Sexual Harassment in Academia: A Call to Action
Presented by: Julie C. Libarkin, Professor Michigan State University
11 a.m., Friday, January 6, 2017
340 West Hall
(Light refreshments at 10:30 a.m. in 337 West Hall)
•Content in this talk may make you or those around you uncomfortable.
•Content which does not affect you may adversely affect those around you, and vice versa.

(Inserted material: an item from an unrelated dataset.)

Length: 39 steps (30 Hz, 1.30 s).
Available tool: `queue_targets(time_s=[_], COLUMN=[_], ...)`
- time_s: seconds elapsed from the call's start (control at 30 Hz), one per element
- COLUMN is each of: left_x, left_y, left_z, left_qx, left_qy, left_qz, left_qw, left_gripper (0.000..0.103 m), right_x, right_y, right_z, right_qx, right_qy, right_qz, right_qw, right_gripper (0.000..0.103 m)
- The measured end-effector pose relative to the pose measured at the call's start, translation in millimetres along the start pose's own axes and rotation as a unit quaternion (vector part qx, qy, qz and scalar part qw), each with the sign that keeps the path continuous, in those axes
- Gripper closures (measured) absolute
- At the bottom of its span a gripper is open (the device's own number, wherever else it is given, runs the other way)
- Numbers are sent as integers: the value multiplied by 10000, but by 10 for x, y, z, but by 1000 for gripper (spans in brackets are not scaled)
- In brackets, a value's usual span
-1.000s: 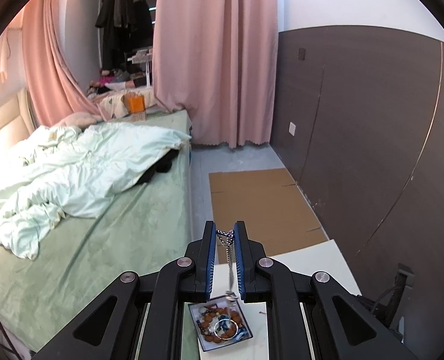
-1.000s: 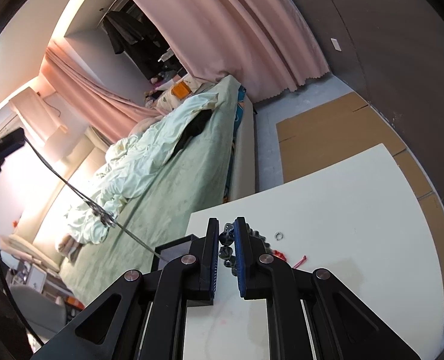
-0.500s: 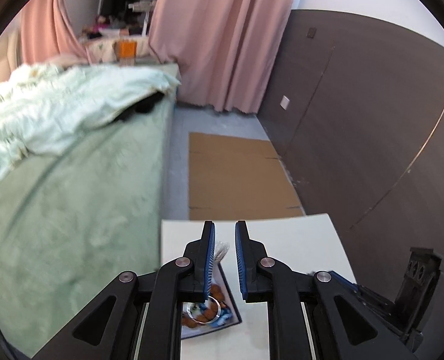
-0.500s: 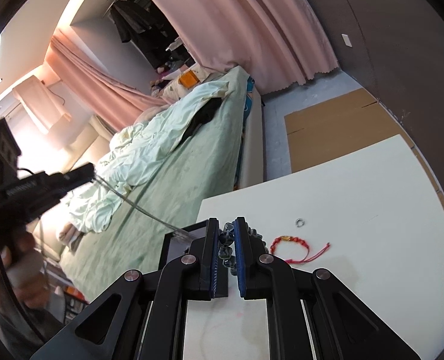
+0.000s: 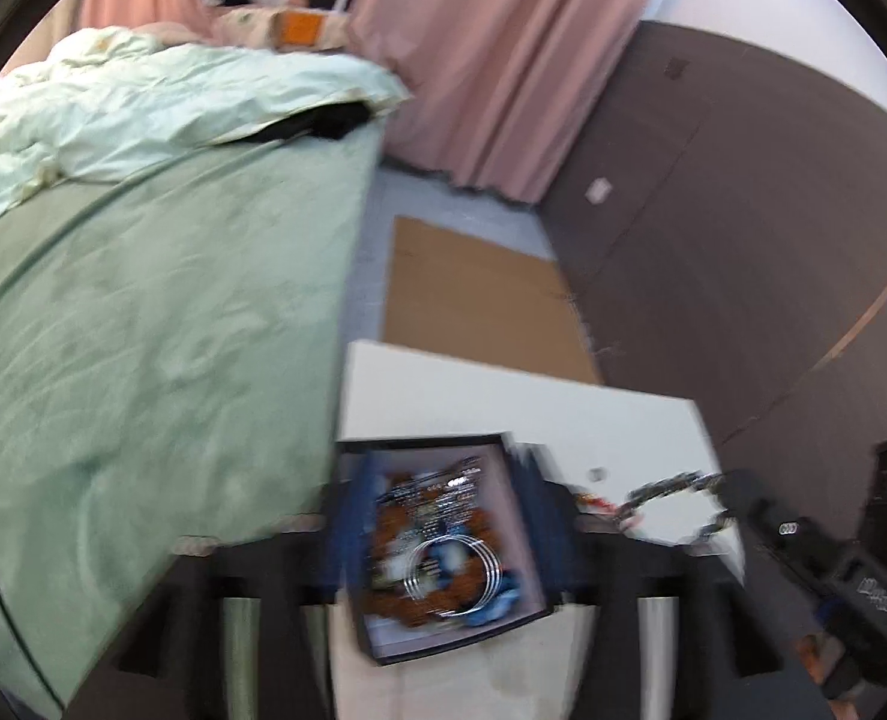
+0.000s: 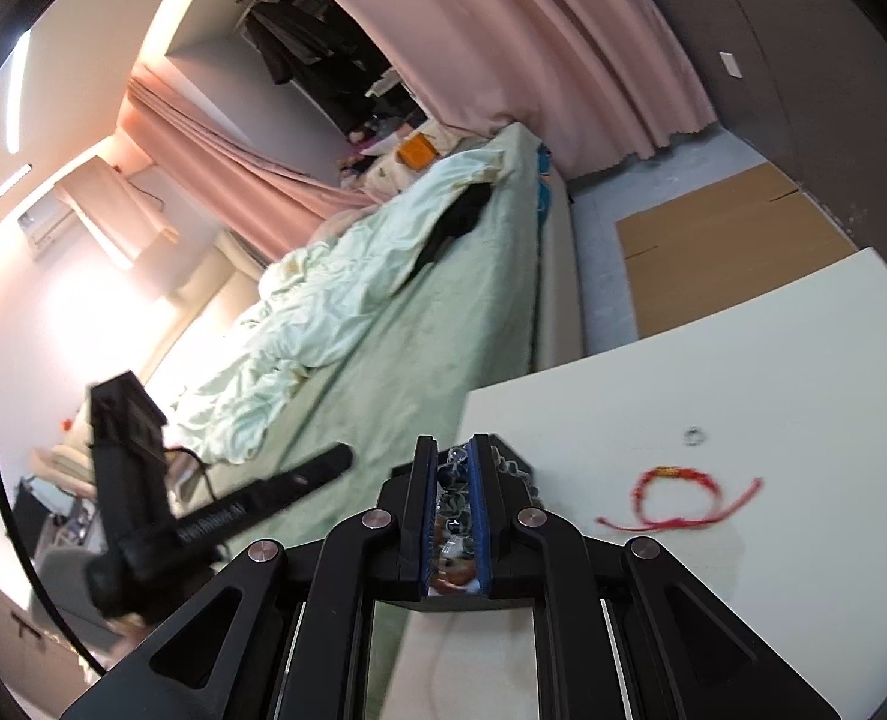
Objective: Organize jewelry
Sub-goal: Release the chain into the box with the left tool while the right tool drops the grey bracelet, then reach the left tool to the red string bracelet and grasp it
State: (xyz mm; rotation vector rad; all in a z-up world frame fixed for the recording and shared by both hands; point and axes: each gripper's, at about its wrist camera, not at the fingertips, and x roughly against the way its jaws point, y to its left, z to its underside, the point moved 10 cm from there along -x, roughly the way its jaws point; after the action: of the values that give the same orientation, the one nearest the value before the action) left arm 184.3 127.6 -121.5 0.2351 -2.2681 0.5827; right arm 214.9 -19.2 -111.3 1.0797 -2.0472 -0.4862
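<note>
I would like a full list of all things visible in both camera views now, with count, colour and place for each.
jewelry box: 1, dark rim, pale inside, on the table's near left part, holding brown beads, blue pieces and silver bangles.
red string bracelet: 1, red, on the table, right of the box.
small ring: 1, silver, on the table beyond the bracelet.
table: 1, white, beside the bed.
bed: 1, green sheet, pale duvet, left.
curtains: pink, at the back.
cardboard: 1 sheet, brown, on the floor.
left gripper: blurred, open above the box.
right gripper: shut on a beaded chain.
</note>
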Motion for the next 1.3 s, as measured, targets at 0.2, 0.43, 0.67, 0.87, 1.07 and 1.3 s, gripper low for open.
queue_targets(time_s=[0.2, 0.43, 0.67, 0.87, 1.07, 1.3], left_x=[76, 149, 172, 170, 186, 161], left_y=[115, 345, 419, 331, 47, -325], left_z=[-85, -184, -203, -169, -86, 41], left_qx=[-108, 223, 310, 291, 125, -374], left_qy=[-135, -224, -269, -253, -218, -256], left_qz=[84, 212, 161, 226, 366, 295], left_qw=[9998, 9993, 9990, 9990, 9990, 9985], left_gripper=[25, 23, 23, 23, 23, 23], right_x=[-281, -515, -720, -421, -112, 202], right_y=[158, 244, 229, 50, -111, -391], right_z=[96, 171, 277, 160, 116, 76], right_qx=[290, 415, 189, 31, -78, -336], right_qy=[64, 132, 470, 289, 148, 132], right_qz=[-28, -22, -155, 13, 300, 833], right_qw=[9996, 9990, 9986, 9996, 9994, 9959], right_gripper=[92, 91, 75, 74, 63, 63])
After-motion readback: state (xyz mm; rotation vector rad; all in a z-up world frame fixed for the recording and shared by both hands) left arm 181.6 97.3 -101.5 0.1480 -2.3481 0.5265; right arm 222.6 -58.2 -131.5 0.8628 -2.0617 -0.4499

Abstract: Despite headlines to the contrary, sexual harassment is both a far-reaching and longstanding problem in academia. The 1964 ban on sex discrimination in the workplace, the coining of the term “sexual harassment” in 1975, and the 1980 guidelines on sexual harassment issued by the US Equal Employment Opportunity Commission (EEOC) all clearly emerged from a need for workplaces free from obscene remarks or advances. Despite fifty years of attention, sexual harassment continues to be a problem across many disciplines, including science. This talk will review existing research on academic sexual harassment as well as insights gleaned from an analysis of nearly 500 cases documented in media reports, legal briefs, and university documents. In the past year alone, sexual harassment perpetrated by a US professor, dean, or university president has been documented at least once a week.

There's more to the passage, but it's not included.